Pada tanggal 20 Februari 1894, yang secara resmi Sasak mengirimkan utusan untuk meminta intervensi dan dukungan Belanda. Belanda, yang melihat peristiwa ini sebagai kesempatan untuk memperluas kendali mereka di Hindia Timur, memilih untuk memihak Sasak yang telah meminta perlindungan kepada mereka. Belanda segera saja mulai mengganggu impor senjata dan perlengkapan penguasa Bali-Mataram, yang selama ini mereka datangkan dari Singapura.
Intervensi Belanda (Juli 1894)
Blokade impor yang dilakukan Belanda ternyata tidak cukup untuk menghentikan perang, dan permintaan agar Mataram menyerah juga ditolak. Pada Juli 1894, Belanda berkeputusan untuk mengirimkan ekspedisi militer dengan tujuan menggulingkan kekuasaan penguasa Mataram. Tiga kapal dikirim dari Batavia, yaitu Prins Hendrik, Koningin Emma, dan Tromp, untuk mengangkut 107 perwira, 1.320 tentara Eropa, 948 tentara pribumi, dan 386 kuda.
Sejak bulan Agustus 1894, pasukan Bali mulai menentang kehadiran militer Belanda dalam konflik tersebut. Pada malam hari tanggal 25 Agustus 1894, secara mendadak mereka menyerang kamp militer Belanda yang berpenghuni 900 orang yang didirikan di dekat Istana Mayura di Cakranegara, dan berhasil menewaskan lebih dari 500 orang tentara, pelaut, dan kuli yang berada di sana. Di antara korban tewas serangan tersebut adalah Jenderal P.P.H. van Ham, panglima pasukan Belanda. Belanda kemudian mundur dan berkubu dalam benteng di pinggir pantai.
Bala bantuan Belanda (November 1894)
Belanda kembali dengan bala bantuan tambahan di bawah komando Jenderal Vetter. Mataram diserang hingga benar-benar hancur. Pada tanggal 8 November 1894, Belanda secara sistematis menembakkan meriam kepada posisi pasukan Bali di Cakranegara, sehingga menghancurkan istana, menewaskan sekitar 2.000 orang Bali, sementara mereka sendiri kehilangan 166 orang. Pada akhir November 1894, Belanda telah berhasil mengalahkan semua perlawanan Bali, dengan ribuan orang Bali menjadi korban tewas, menyerah, atau melakukan ritual puputan.
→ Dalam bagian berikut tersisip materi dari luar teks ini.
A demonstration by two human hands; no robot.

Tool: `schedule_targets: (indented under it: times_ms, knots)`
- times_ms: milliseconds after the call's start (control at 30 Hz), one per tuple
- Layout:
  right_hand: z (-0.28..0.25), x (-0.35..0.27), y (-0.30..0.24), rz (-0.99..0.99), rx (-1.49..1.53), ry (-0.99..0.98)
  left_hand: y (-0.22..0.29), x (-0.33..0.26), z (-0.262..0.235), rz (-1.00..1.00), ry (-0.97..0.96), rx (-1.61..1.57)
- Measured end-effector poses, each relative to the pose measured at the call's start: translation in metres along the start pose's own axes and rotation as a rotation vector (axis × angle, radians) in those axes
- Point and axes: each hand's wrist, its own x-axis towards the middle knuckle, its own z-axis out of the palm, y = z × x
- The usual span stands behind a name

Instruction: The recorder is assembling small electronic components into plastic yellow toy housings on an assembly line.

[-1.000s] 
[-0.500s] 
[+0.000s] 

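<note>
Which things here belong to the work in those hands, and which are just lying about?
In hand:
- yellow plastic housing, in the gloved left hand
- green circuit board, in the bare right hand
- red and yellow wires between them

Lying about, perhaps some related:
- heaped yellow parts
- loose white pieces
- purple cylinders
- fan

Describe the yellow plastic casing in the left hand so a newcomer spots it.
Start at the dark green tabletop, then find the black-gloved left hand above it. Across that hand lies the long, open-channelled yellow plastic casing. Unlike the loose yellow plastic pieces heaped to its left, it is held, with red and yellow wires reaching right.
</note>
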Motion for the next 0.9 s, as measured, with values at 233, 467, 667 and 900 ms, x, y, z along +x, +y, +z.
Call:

Lombok dan Karangasem selanjutnya menjadi bagian dari Hindia Belanda, dan pemerintahan dijalankan dari Bali. Gusti Gede Jelantik diangkat sebagai regen Belanda pada tahun 1894, dan ia memerintah hingga tahun 1902. Harta kekayaan kerajaan Lombok disita oleh Belanda, di antaranya termasuk 230 kilo emas, 7.000 kilo perak, dan perhiasan dan karya sastra (termasuk Negarakertagama). Bangli dan Gianyar tidak lama kemudian juga mengakui kedaulatan Belanda, namun wilayah Bali selatan terus melawan sampai terjadinya intervensi Belanda di Bali (1906) berikutnya.